In lieu of a conventional approach, they used “natural medicines” to treat her. The Hershberger family ended up fleeing the country after the court approved a limited guardianship to force her to undergo chemotherapy.

A recent article in the Medina Gazette provides an update on Sarah’s condition, which thankfully appears to be good:

A Columbus attorney has announced that a 12-year-old Amish girl is cancer-free, despite courtroom testimony last year from doctors that she would be dead in six months without chemotherapy treatments.

Maurice Thompson, the executive director for the libertarian nonprofit 1851 Center for Constitutional Law, said the girl, Sarah Hershberger, shows no signs of cancer and appears to be healthy.

“She had MRIs and bloodwork, and the judge over the last year helped facilitate at least one trip to the Cleveland Clinic. The MRIs did not show any cancer,” Thompson told The Gazette on Friday.

He said the family will continue to treat the girl with less-invasive, alternative medicine.
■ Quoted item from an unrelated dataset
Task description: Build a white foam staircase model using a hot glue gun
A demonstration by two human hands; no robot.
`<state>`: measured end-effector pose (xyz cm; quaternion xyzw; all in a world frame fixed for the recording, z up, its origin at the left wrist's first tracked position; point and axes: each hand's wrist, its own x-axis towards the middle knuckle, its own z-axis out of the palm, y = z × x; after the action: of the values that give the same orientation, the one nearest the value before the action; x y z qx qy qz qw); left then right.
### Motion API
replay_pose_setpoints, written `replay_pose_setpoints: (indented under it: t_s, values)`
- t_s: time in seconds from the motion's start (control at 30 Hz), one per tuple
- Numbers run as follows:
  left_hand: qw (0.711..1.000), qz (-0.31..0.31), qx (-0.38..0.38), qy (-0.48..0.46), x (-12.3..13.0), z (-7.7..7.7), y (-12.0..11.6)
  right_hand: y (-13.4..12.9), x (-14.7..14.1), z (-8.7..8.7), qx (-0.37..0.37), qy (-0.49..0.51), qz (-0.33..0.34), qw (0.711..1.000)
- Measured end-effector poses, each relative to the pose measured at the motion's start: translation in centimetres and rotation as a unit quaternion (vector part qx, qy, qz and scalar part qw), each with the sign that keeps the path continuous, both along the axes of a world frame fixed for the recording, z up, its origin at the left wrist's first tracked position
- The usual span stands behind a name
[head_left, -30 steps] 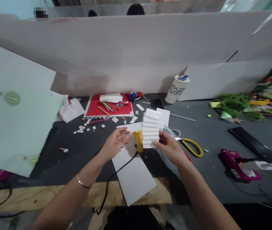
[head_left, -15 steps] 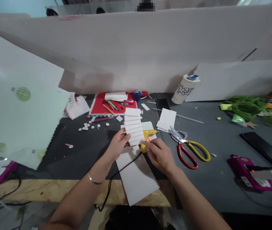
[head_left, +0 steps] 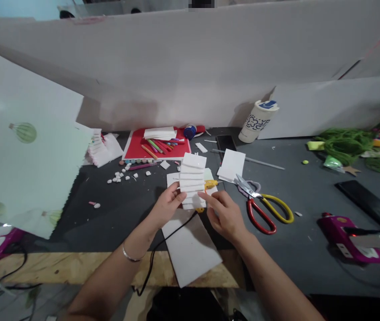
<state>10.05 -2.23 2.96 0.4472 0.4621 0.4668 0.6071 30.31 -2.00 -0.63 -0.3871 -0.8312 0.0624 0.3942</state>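
Observation:
A white piece with overlapping layered strips (head_left: 192, 176) is raised over the middle of the dark table. My left hand (head_left: 167, 204) grips its lower left edge, thumb in front and fingers behind. The index finger of my right hand (head_left: 223, 215) points at the lower right part of the piece, its other fingers curled; whether they hold anything cannot be made out. Behind the piece lies a yellow glue gun (head_left: 210, 183), mostly hidden, on a light sheet. A long white board (head_left: 191, 249) lies below my hands, with a black cable across it.
Scissors with red and yellow handles (head_left: 259, 205) lie right of my right hand, near white cards (head_left: 232, 165). A cup (head_left: 258, 122) stands behind. Markers (head_left: 163, 146) rest on a red sheet. Small white lumps (head_left: 118, 177) lie left. A purple power strip (head_left: 352, 240) is at right.
The layered piece has shifted slightly right and tilted, covering more of the glue gun. My left hand has moved a little right with it; my right index finger stays at its lower right.

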Motion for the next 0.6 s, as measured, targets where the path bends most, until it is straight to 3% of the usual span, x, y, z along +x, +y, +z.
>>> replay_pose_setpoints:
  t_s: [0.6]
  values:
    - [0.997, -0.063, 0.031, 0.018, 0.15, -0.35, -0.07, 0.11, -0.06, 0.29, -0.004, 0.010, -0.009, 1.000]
Sarah’s case became a flashpoint for the conventional-versus-alternative treatments debate. At the time, hospital attorneys suggested that removing Sarah from conventional treatment would be “almost certain to lead to Sarah’s death” within a year.

I assume this news will be taken as support for the alternative medicine approach. But the most important thing that all can agree on is that Sarah is apparently well, over two years after her diagnosis.